Hoy quiero compartir con vosotros unas reflexiones que realicé durante una de las asignaturas del Máster de musicoterapia. Creo que es interesante compartirlo sobre todo con mis compañeros musicoterapeutas, ya que fue parte de mi descubrimiento sobre lo que era y no era un musicoterapeuta, y sobre la función que tenemos.
Durante el máster, a veces nos muestran la figura del musicoterapeuta como alguien "todopoderoso", que puede estar en todos lados interviniendo para "hacer un mundo mejor". Pero también nos mostraron la imagen de un musicoterapeuta que a veces no es necesario, u otro que se equivoca y mete la pata hasta el fondo, para aprender cómo poder ayudar.
Estamos acostumbrados a hablar y contarnos multitud de cosas todos los días... Pero...
¿También escuchamos?
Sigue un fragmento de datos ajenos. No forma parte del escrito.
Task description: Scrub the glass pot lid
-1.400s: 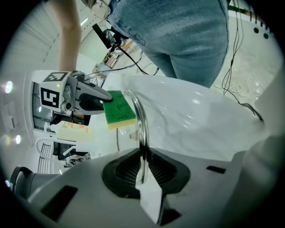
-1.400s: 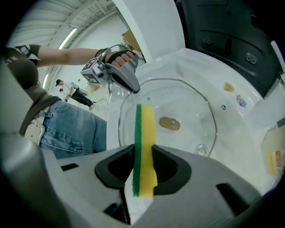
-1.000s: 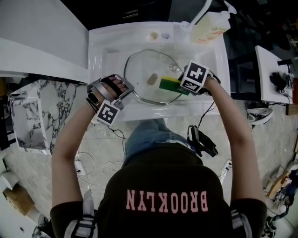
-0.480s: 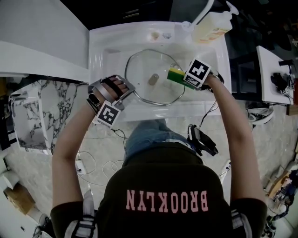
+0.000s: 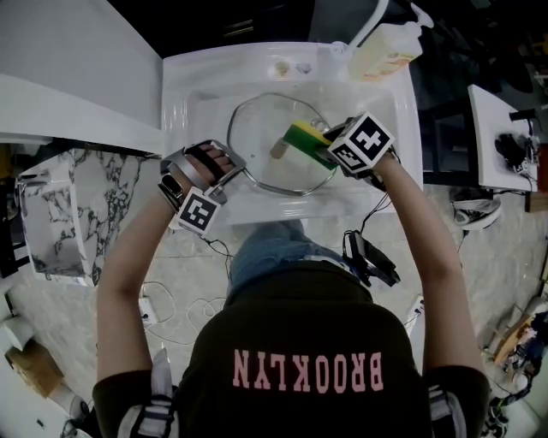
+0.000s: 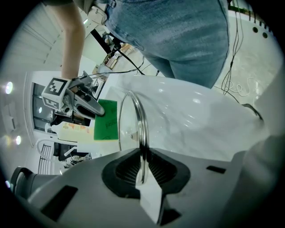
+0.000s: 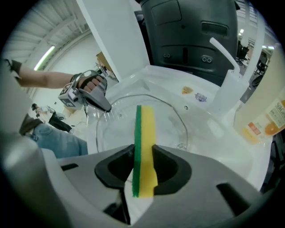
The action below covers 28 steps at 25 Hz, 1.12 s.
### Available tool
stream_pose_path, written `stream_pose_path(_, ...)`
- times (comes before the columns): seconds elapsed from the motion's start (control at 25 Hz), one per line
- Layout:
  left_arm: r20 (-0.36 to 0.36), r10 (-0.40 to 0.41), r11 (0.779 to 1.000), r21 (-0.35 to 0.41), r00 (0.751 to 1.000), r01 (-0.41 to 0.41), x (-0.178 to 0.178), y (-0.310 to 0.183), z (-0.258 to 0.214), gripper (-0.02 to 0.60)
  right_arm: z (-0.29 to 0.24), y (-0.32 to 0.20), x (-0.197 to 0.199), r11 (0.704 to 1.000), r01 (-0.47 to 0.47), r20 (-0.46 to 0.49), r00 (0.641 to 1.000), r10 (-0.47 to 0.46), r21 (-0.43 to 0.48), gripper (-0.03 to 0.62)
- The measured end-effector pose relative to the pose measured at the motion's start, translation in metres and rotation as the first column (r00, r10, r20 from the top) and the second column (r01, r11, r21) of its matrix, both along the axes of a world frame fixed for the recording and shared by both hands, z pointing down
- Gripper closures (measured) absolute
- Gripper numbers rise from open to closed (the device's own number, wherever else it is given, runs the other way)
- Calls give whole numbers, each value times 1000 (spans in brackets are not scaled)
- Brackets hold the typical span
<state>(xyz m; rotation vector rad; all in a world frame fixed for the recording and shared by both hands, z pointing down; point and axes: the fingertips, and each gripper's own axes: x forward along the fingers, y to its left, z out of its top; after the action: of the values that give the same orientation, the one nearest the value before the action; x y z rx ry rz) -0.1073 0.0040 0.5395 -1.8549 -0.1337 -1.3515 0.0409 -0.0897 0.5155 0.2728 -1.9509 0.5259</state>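
Note:
A round glass pot lid [image 5: 278, 141] with a metal rim lies tilted over the white sink [image 5: 184, 103]. My left gripper [image 5: 229, 171] is shut on the lid's near-left rim [image 6: 141, 133]. My right gripper [image 5: 330, 145] is shut on a yellow and green sponge [image 5: 306, 137], which rests on the lid's right half beside its knob [image 5: 279, 148]. In the right gripper view the sponge [image 7: 144, 142] stands on edge between the jaws, over the lid [image 7: 138, 122]. From the left gripper view the sponge's green face [image 6: 106, 120] shows behind the glass.
A soap bottle [image 5: 390, 47] and a white tap [image 5: 370, 24] stand at the sink's back right. A marble-patterned counter [image 5: 77, 205] lies left of the sink. Cables [image 5: 180, 299] trail on the floor below.
My right gripper has slid the sponge across the lid, first out toward the right rim, then back left toward the knob. The left gripper has kept still on the rim.

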Motion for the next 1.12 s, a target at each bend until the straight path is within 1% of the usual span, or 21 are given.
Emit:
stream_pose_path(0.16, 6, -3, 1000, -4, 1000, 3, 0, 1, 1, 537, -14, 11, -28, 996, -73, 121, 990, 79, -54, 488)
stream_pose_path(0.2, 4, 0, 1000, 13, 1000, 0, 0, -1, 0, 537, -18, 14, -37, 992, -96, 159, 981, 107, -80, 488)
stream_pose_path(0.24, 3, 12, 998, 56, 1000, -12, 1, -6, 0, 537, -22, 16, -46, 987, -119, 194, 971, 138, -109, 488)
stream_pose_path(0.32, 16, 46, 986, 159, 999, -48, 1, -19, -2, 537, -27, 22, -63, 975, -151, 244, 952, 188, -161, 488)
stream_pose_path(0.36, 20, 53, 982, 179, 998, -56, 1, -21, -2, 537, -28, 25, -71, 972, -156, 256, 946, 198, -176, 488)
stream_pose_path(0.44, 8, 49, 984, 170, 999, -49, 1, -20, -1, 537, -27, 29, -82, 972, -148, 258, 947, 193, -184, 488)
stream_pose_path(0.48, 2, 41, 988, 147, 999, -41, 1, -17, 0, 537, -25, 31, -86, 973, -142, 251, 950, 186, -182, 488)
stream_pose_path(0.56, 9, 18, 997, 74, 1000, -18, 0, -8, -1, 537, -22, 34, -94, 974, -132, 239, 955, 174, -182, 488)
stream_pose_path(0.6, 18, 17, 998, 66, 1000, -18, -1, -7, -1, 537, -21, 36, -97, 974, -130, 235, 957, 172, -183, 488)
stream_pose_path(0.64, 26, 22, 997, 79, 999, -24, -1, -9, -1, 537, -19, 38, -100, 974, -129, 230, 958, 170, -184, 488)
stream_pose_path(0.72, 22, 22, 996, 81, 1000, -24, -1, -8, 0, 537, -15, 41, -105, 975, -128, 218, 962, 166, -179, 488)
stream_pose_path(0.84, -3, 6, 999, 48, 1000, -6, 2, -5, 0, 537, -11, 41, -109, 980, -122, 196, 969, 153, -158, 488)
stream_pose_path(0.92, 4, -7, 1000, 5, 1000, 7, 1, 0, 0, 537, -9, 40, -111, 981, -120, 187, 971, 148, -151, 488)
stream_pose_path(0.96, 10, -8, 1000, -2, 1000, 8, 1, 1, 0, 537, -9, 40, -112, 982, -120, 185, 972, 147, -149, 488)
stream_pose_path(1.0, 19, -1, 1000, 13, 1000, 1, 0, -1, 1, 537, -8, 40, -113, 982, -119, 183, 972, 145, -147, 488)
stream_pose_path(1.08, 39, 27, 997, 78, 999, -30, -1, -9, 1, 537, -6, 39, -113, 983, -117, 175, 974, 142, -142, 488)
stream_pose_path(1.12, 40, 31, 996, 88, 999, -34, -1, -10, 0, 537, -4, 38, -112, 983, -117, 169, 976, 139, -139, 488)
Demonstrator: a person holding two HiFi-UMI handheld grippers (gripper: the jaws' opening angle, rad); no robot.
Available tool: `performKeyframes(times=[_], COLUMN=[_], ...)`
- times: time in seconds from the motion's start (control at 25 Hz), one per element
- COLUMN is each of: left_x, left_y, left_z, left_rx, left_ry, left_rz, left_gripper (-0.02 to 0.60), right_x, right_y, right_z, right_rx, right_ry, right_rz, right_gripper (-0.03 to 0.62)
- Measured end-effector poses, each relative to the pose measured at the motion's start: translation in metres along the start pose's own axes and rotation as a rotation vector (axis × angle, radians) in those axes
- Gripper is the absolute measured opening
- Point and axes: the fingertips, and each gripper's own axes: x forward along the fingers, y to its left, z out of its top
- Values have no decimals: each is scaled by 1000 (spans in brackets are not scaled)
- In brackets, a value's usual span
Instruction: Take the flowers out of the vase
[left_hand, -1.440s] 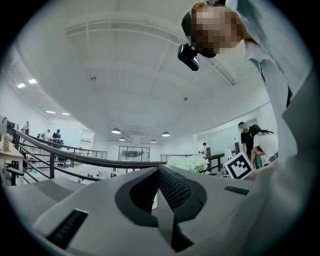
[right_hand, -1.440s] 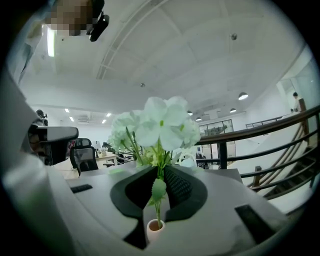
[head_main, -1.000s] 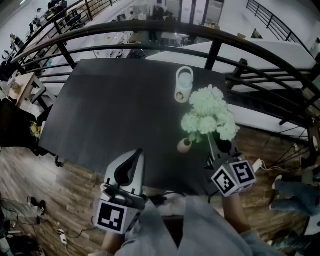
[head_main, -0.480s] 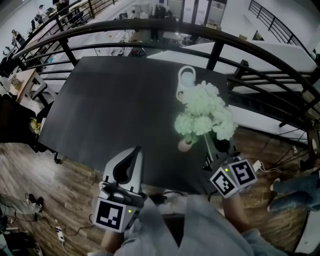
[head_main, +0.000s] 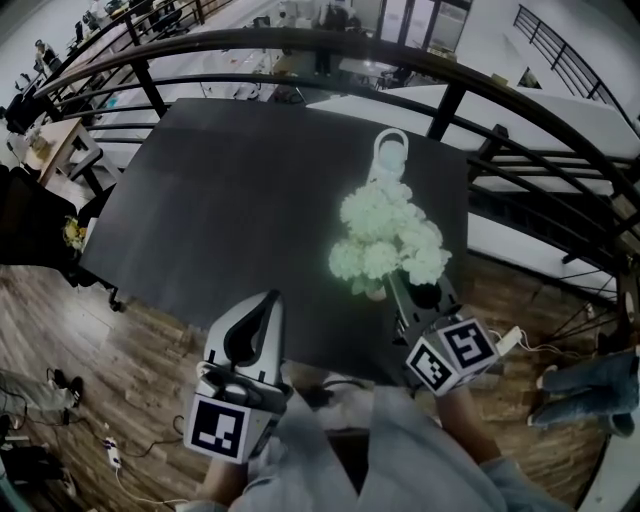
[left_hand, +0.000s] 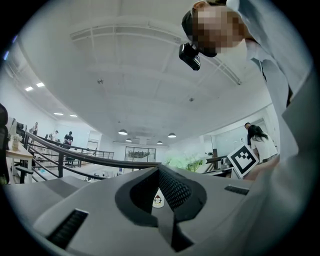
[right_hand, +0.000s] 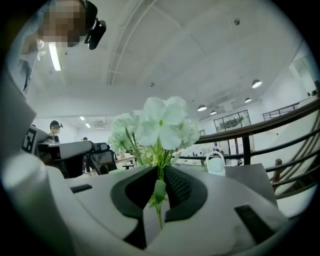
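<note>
The flowers (head_main: 386, 236) are gripped by their green stems between the closed jaws of the right hand-held gripper (head_main: 398, 292). This hand-held gripper is held almost level, tipped slightly downward, over the near edge of the dark counter (head_main: 240, 200). The white blooms are spread just ahead of and above its tips. A white watering can (head_main: 390, 158) is seen farther ahead, beyond the blooms. The left hand-held gripper (head_main: 270, 300) is held level and pointed forward, well apart to the left. Its jaws are brought together with nothing between them.
</note>
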Motion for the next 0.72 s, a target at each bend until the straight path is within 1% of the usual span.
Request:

En mi opinión ésto es algo que a veces se nos olvida también
en terapia parar de hacer cosas y escuchar a las personas que tenemos alrededor para ver
cómo son, cómo están y qué necesitan de nosotros. ¿Y tu, has escuchado hoy?
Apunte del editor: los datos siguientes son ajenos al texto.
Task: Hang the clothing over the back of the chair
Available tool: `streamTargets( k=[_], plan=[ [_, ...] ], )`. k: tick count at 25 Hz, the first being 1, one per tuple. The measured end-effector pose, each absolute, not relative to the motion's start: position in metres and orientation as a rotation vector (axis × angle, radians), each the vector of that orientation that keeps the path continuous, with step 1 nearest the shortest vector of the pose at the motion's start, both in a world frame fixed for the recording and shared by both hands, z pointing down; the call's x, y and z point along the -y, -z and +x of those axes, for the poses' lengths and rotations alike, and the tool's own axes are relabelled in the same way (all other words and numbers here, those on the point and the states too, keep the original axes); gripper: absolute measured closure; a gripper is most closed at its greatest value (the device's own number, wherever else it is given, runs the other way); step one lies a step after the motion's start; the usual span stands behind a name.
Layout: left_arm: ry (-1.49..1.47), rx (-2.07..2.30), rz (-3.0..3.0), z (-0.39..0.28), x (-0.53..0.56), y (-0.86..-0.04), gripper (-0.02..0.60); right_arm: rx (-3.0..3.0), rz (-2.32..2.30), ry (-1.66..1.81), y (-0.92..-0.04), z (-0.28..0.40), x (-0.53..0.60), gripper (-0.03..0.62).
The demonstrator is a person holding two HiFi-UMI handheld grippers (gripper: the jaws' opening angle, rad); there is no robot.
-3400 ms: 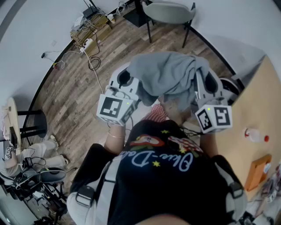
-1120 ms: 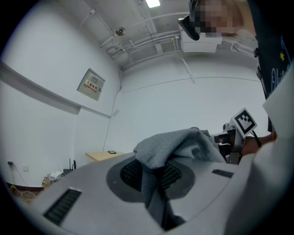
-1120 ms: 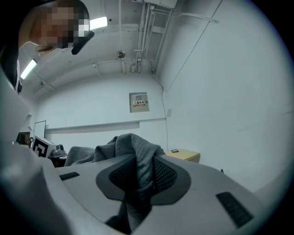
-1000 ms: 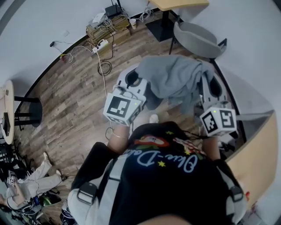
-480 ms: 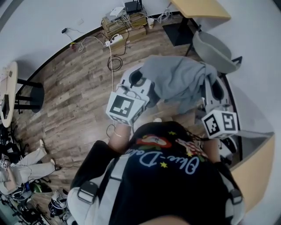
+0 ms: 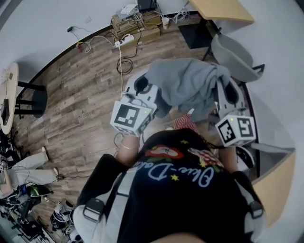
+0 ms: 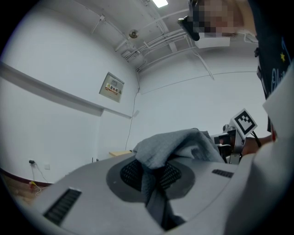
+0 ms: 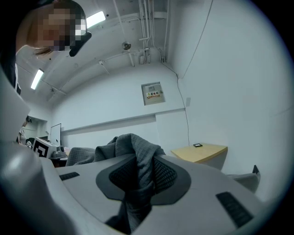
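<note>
Found left gripper (image 7: 152,178) clenched on the clothing (image 6: 187,85), cloth pinched between its jaws. Found right gripper (image 8: 140,179) clenched likewise. Saw clothing slung from jaws to jaws, chair (image 6: 235,54) beyond, apart.

This looks like an office or a lab room. The floor (image 6: 80,109) is of wood planks and the walls are plain white. A grey chair (image 6: 235,57) stands by a light wooden worktop (image 6: 221,9). A power strip (image 6: 124,41) with loose cables (image 6: 124,66) lies near stacked boxes (image 6: 135,23). Bare pipes (image 8: 146,32) and strip lights (image 8: 95,19) run on the ceiling.
</note>
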State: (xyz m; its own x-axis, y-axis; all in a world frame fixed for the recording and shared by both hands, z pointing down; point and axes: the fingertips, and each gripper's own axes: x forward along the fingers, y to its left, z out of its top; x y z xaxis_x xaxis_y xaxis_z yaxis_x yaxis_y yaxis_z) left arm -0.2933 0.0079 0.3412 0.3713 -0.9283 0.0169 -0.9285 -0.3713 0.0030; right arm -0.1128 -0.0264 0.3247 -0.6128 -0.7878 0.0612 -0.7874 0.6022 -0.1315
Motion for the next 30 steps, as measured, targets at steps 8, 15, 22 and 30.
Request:
streamTargets(
  k=[8,15,22,30],
  plan=[
    [-0.054,1.764,2.578,-0.285,0.036,-0.344,0.546,-2.790,-1.367,0.297,-0.336,-0.101,0.070,0.519],
    [-0.069,1.761,2.587,-0.255,0.087,-0.340,0.546,-2.770,-1.353,0.308,-0.334,-0.071,0.119,0.519],
    [-0.044,1.757,2.566,-0.233,0.143,-0.332,0.546,-2.787,-1.331,0.293,-0.324,-0.052,0.176,0.519],
    [-0.066,1.797,2.532,-0.209,0.194,-0.332,0.546,-2.822,-1.266,0.294,-0.322,-0.032,0.235,0.519]
  ],
)
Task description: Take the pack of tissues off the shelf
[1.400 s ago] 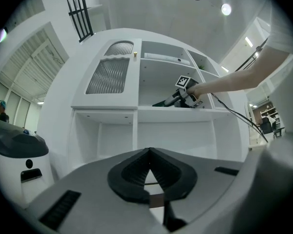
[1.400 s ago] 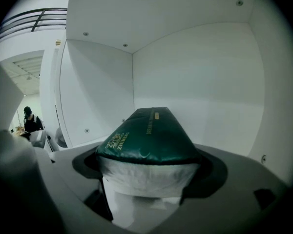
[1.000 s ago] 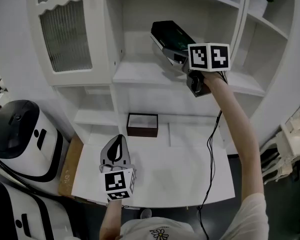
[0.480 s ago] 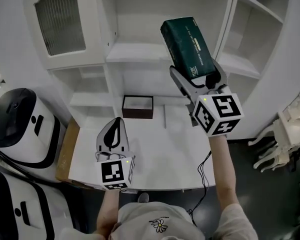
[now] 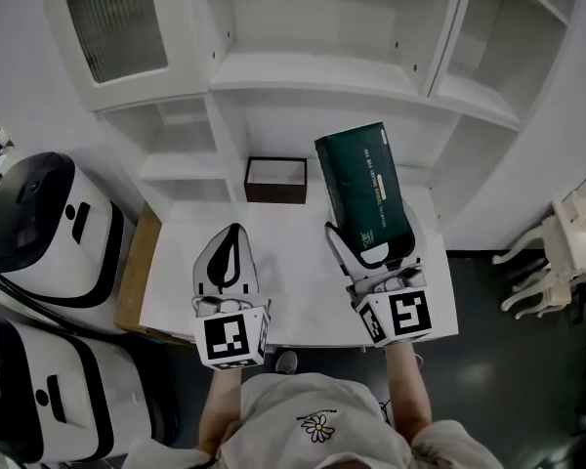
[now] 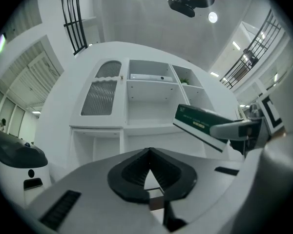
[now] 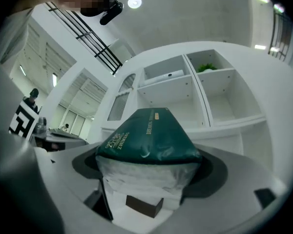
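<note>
The big white shelf [image 5: 322, 71] stands behind the white desk [image 5: 293, 296]. The dark green pack of tissues [image 5: 363, 191] is off the shelf and up in the air over the desk, tilted. The right gripper [image 5: 369, 254] pinches its lower end between its fingers [image 5: 340, 250]. The left gripper [image 5: 232, 233] hovers over the desk with its fingers pressed together, holding nothing. A little brown box [image 5: 275, 180] sits at the back of the desk.

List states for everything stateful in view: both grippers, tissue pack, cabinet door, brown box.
left gripper: shut, empty, over the table.
right gripper: shut on the tissue pack.
tissue pack: off the shelf, held tilted above the table.
cabinet door: closed.
brown box: open-topped, standing at the back of the table.
</note>
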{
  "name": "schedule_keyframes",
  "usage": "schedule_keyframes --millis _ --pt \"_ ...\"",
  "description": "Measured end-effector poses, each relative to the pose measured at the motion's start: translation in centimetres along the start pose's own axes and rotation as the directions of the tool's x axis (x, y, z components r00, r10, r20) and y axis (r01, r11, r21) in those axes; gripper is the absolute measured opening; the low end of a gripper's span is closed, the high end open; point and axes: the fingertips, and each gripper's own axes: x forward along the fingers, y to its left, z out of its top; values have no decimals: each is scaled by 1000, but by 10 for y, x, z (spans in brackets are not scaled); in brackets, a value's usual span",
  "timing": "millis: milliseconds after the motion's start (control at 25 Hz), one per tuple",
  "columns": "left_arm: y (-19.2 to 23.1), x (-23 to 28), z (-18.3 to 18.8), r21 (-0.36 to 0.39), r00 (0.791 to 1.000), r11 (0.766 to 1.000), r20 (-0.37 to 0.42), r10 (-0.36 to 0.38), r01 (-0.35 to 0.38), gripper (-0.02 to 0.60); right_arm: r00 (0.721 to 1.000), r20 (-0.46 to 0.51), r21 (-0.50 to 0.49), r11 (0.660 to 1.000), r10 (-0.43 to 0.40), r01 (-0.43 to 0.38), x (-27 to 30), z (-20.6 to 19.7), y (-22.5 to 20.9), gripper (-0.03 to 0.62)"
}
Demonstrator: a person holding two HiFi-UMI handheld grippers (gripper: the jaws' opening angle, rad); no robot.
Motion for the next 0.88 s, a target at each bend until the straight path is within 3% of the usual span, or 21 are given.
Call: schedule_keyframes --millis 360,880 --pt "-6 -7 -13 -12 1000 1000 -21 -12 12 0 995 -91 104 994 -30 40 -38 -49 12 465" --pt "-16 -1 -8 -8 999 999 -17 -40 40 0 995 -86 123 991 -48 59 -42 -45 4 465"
La verdad es que a veces un musicoterapeuta no hace falta ni siquiera que intervenga en sesión: No somos indispensables, y tampoco somos dioses. Hay momentos donde nuestros pacientes necesitan su espacio, para explorar y compartir, necesitando que nos alejemos y que les dejemos solos. Necesitan que les dejemos un espacio y un tiempo para que hagan lo que en ese momento tienen que hacer. Hay momentos donde lo verdaderamente indispensable es que el terapeuta haga de colchón y sea el paciente el que elabore su propio proceso.